Below are lines of data; restate word for word those running from the line containing "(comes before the" to the line containing "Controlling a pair", inclusive, and no others.

* **Data extract**:
^^^^^^^^^^^^^^^^
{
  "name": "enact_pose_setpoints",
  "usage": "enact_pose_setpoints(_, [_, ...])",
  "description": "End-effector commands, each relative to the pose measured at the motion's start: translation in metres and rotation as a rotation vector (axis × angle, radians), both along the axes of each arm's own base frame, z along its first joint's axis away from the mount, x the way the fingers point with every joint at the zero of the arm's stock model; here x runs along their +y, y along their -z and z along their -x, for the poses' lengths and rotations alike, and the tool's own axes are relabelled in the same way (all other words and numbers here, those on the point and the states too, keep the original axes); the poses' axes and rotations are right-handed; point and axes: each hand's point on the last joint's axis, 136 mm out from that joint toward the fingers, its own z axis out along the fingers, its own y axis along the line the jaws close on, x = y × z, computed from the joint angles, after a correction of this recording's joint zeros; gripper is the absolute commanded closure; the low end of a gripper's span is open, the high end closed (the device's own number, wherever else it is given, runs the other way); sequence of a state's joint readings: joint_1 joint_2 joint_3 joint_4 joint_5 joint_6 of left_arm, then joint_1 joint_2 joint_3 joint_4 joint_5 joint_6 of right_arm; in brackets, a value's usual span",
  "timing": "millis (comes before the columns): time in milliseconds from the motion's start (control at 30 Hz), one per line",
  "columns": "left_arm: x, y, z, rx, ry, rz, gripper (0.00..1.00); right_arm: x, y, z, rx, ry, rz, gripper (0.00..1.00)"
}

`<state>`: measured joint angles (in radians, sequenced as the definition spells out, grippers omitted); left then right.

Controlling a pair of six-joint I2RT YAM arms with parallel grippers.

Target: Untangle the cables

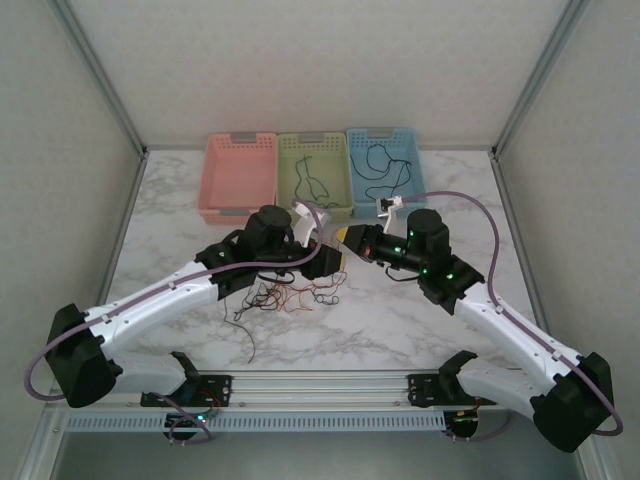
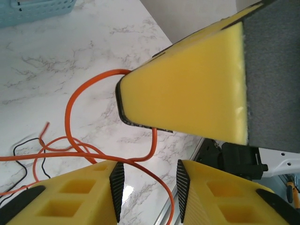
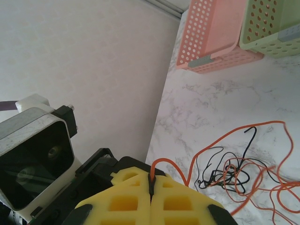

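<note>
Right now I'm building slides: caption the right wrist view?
Right gripper shut on a red-orange cable, the tangle beyond on the marble table.

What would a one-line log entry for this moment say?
left gripper: open, red-orange cable in gap | right gripper: shut on red-orange cable | cable tangle: on table

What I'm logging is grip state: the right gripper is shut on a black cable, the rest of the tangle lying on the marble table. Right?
Not quite: the right wrist view shows the right gripper shut on an orange cable, not a black one. The rest of the tangle does lie on the marble table.
</note>
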<state>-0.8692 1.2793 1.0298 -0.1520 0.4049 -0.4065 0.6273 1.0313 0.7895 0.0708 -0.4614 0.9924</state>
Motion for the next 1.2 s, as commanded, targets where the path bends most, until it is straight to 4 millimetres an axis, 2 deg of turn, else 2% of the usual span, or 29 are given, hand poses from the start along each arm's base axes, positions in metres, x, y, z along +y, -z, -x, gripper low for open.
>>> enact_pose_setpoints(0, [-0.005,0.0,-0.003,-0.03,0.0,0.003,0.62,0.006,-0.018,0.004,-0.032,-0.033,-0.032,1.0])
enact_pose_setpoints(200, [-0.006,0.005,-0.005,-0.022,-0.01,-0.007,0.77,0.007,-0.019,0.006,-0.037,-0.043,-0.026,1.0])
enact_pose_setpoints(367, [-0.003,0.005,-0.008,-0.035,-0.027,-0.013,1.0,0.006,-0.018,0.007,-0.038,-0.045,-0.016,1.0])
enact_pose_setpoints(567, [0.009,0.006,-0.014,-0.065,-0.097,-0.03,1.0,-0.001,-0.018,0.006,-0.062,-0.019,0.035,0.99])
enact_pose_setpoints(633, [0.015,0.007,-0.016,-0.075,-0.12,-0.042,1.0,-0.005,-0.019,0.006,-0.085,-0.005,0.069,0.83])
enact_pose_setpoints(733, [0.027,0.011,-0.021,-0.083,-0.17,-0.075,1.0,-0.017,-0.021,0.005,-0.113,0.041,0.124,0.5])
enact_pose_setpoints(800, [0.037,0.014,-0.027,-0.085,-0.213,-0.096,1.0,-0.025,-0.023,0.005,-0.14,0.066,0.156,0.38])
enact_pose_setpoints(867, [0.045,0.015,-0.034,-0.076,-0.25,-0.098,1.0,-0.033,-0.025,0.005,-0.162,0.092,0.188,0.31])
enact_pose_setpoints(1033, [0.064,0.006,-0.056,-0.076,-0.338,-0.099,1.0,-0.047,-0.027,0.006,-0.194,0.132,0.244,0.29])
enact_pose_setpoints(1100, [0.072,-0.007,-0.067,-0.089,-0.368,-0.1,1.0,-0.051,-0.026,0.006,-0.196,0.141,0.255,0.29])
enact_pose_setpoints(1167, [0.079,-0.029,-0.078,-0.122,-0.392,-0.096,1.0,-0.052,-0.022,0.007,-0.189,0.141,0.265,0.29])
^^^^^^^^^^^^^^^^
* **Answer space**:
  "timing": "millis (comes before the columns): time in milliseconds from the motion's start (control at 30 Hz), one per line",
  "columns": "left_arm: x, y, z, rx, ry, rz, gripper (0.00..1.00); right_arm: x, y, z, rx, ry, rz, gripper (0.00..1.00)"
}

`<state>`: measured joint angles (in radians, sequenced as the definition spells out, grippers omitted); left then right.

Controlling a pair of six-joint I2RT YAM arms with parallel grippers.

No further output is required, since the answer is complete.